Satoshi Yoneyama (米山 聡, Yoneyama Satoshi), better known by his ring name Muhammad Yone (モハメド・ヨネ, Mohamedo Yone), is a Japanese professional wrestler, currently working for Pro Wrestling Noah, where he is a multi-time GHC Tag Team Champion, a one time GHC Openweight Hardcore Champion and winner of the Global Tag League in 2012 with Naomichi Marufuji. He is known for his trademark afro hairstyle, which earned him the nickname "Mr. Afro".

==Professional wrestling career==
Yoneyama made his professional wrestling debut on August 18, 1995, wrestling under his real name Satoshi Yoneyama. Early in his career he would work for Japanese promotions such as Big Japan Pro Wrestling, Battlarts, Michinoku Pro, WAR and Frontier Martial-Arts Wrestling. In 1999, he changed his ring name to Muhammad Yone (spelled "Mohammad Yone" in some sources).
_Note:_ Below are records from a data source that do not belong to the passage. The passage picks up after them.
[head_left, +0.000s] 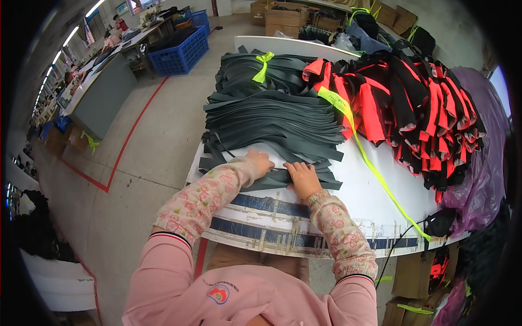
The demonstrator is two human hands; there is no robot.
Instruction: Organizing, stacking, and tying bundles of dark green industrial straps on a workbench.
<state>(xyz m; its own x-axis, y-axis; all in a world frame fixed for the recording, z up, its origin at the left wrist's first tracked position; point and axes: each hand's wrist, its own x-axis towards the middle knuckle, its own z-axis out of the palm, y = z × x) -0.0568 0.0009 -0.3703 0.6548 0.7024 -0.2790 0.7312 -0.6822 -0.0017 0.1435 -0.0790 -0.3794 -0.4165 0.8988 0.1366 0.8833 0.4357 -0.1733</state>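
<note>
Grey-green flat fabric strips lie stacked on the white table, the nearest ones under both hands. Left hand presses flat at 11 o'clock of right hand, fingers spread, neither grip clamped.

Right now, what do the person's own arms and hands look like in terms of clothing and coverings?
Both hands, the left hand and the right hand, are bare, with no gloves. Each forearm wears a floral oversleeve in pale pink with red flowers, gathered at the wrist. Above them is a plain pink sweatshirt, with a dark-and-white striped band where the oversleeves end and a small round emblem on the chest.
</note>
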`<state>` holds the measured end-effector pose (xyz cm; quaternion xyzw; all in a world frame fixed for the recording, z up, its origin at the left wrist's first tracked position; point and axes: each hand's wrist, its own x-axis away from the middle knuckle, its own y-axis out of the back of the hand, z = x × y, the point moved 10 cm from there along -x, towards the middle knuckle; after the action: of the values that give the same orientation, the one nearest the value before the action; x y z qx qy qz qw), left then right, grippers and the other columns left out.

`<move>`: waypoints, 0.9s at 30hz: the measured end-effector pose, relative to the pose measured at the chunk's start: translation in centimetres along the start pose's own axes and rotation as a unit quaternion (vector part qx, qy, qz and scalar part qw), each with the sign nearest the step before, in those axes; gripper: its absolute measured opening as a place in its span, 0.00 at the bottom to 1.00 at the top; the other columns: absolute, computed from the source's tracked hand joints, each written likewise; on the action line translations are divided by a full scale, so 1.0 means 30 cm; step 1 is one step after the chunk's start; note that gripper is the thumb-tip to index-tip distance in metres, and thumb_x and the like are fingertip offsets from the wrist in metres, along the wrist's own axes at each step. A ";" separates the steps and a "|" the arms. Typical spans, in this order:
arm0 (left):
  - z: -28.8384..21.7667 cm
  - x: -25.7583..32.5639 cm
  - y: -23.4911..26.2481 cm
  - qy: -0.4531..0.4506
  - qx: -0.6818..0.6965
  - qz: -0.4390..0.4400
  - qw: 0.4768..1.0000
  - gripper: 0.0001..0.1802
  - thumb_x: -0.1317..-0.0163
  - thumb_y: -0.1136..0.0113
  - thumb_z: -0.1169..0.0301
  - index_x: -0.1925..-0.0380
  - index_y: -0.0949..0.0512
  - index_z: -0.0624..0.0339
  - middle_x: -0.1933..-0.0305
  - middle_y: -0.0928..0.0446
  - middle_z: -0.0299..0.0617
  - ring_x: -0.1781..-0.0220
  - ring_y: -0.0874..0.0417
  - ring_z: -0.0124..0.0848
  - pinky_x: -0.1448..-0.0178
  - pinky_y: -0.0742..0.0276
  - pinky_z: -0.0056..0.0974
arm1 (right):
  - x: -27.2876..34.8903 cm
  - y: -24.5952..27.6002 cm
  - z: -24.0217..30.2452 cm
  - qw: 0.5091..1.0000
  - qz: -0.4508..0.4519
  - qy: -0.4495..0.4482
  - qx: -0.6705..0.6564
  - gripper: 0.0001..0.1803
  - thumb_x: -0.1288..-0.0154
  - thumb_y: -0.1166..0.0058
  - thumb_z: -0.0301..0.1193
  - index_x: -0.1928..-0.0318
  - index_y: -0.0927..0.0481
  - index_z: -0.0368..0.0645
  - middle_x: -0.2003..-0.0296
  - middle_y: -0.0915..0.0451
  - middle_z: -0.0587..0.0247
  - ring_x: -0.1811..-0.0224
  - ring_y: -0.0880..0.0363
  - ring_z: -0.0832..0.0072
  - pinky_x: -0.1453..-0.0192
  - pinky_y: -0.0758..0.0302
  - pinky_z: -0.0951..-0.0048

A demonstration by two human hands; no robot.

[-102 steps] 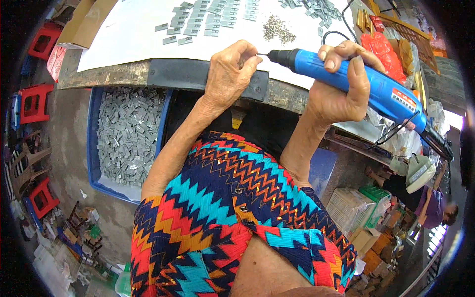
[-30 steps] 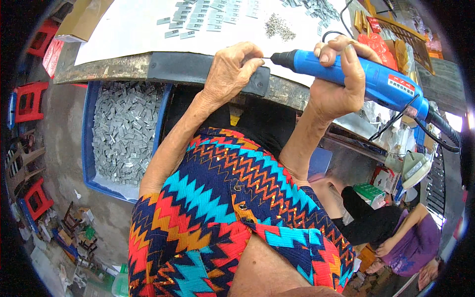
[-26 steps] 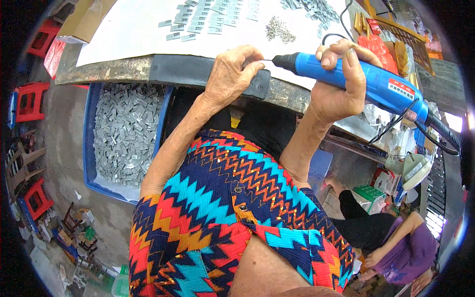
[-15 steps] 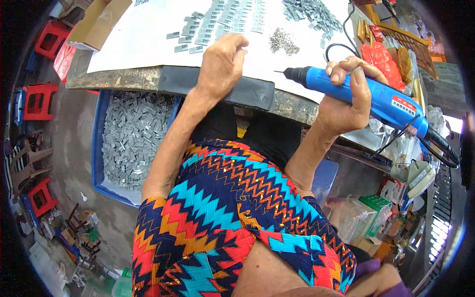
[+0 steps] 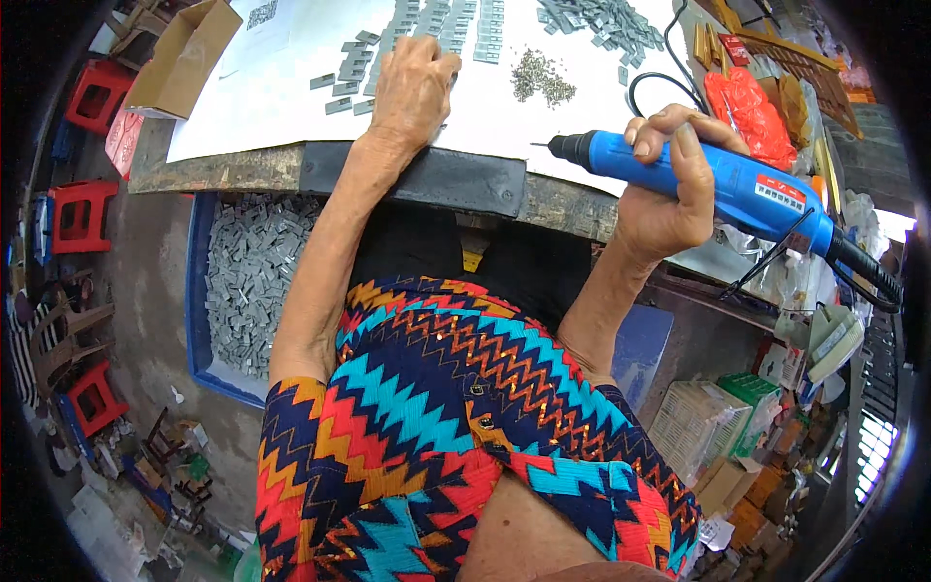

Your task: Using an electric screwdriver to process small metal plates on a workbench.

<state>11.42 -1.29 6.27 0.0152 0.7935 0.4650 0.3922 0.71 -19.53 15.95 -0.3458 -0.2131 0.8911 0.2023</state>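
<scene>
Closest in, a zigzag-patterned shirt (image 5: 407, 417) in navy, turquoise, red and orange fills the lower middle, with both bare forearms reaching up from it to the table (image 5: 218, 171). To the left, below the table edge, a blue tray (image 5: 197, 301) holds a deep jumble of loose grey pieces (image 5: 254, 281), lying at all angles.

At the table's front edge runs a black strip (image 5: 456, 181). To its right, the right hand (image 5: 677, 179) is wrapped around the driver (image 5: 616, 160), held aslant: a thick blue barrel with a red-and-white label, a black nose at the left and a ribbed black cord sleeve at the right. Its thin bit points left over the white sheet (image 5: 252, 107), well apart from the left hand.

The left hand (image 5: 412, 97) is over the near part of the plates (image 5: 489, 34), back upward and fingers bent; its fingertips are hidden, so I cannot tell whether it grips one. The plates are small, flat, grey oblongs with dark marks, set in close slanting columns, a few straggling at the left.

Right of them lies a scatter of tiny brassy bits (image 5: 541, 78), too small to tell apart. Farther off is a loose grey heap (image 5: 616, 29), then a red bag (image 5: 752, 112) at the right.
</scene>
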 end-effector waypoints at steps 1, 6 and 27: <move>-0.001 0.000 -0.004 0.000 -0.002 0.002 1.000 0.07 0.51 0.45 0.78 0.70 0.20 0.59 0.70 0.28 0.42 0.62 0.29 0.36 0.57 0.32 0.40 | -0.001 0.001 -0.002 1.000 -0.001 -0.003 -0.002 0.13 0.53 0.49 0.18 0.64 0.32 0.31 0.76 0.26 0.48 0.82 0.28 0.72 0.71 0.28 0.69; -0.001 0.002 -0.032 0.018 0.017 0.052 0.998 0.08 0.51 0.41 0.77 0.69 0.21 0.59 0.65 0.26 0.40 0.59 0.29 0.36 0.51 0.31 0.38 | -0.005 0.003 0.002 1.000 -0.003 0.005 0.005 0.13 0.54 0.48 0.18 0.64 0.32 0.31 0.77 0.26 0.48 0.83 0.28 0.72 0.72 0.28 0.70; -0.103 0.020 -0.068 -0.024 0.096 0.105 0.989 0.06 0.52 0.42 0.77 0.71 0.24 0.63 0.68 0.26 0.42 0.61 0.27 0.38 0.54 0.33 0.40 | -0.016 -0.008 -0.009 0.999 0.038 0.006 0.022 0.11 0.49 0.52 0.20 0.62 0.28 0.33 0.72 0.24 0.47 0.78 0.27 0.70 0.68 0.30 0.64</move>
<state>9.73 -4.46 5.20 0.1477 0.8188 0.4249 0.3567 1.27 -19.52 16.15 -0.3539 -0.1787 0.9008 0.1773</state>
In 2000, Yone joined All Japan Pro Wrestling (AJPW) working low card matches.

===Pro Wrestling Noah (2001-present)===
In 2001, top AJPW wrestler Mitsuharu Misawa and a number of other AJPW wrestlers, including Yone, left the promotion to start their own wrestling promotion called Pro Wrestling Noah. On March 5, 2005, Yone defeated Naomichi Marufuji to win the GHC Openweight Hardcore Championship, a championship he would hold for 231 days until Scorpio won it on October 22, 2005. During that time Yone began teaming regularly with Takeshi Morishima in the tag team division. On October 28, 2005 the duo defeated Marufuji and Minoru Suzuki to win the GHC Tag Team Championship. They later lost the championship to Tamon Honda and Kenta Kobashi. In 2006, Yone and Morishima won the vacant tag team championship once more and held it until April 1, 2007, when they lost to Jun Akiyama and Takeshi Rikio. In 2009, Yone helped create a group known as "Disobey" that included himself, Kenta, Yoshinobu Kanemaru, Genba Hirayanagi, Takeshi Rikio and Kotaro Suzuki. Yone and Rikio defeated Morishima and Kensuke Sasaki to with the GHC Tag Team Championship on December 6, 2009, as part of the 2009 "Winter Navigation Tour". Their reign lasted until April 14, 2010, when they lost to Bison Smith and Keith Walker. In 2012, Yone became part of a stable known as "Brave" that also included Naomichi Marufuji, Katsuhiko Nakajima, Taiji Ishimori, Atsushi Kotoge, Takeshi Morishima, Takashi Sugiura and Ricky Marvin. Marufuji and Yone went on to win the 2012 version of the Global Tag League, defeating Morishima and Katsuhiko Nakajima in the finals. Yone unsuccessfully challenged Katsuhiko Nakajima for the GHC title in Korakuen Hall on June 4, 2017.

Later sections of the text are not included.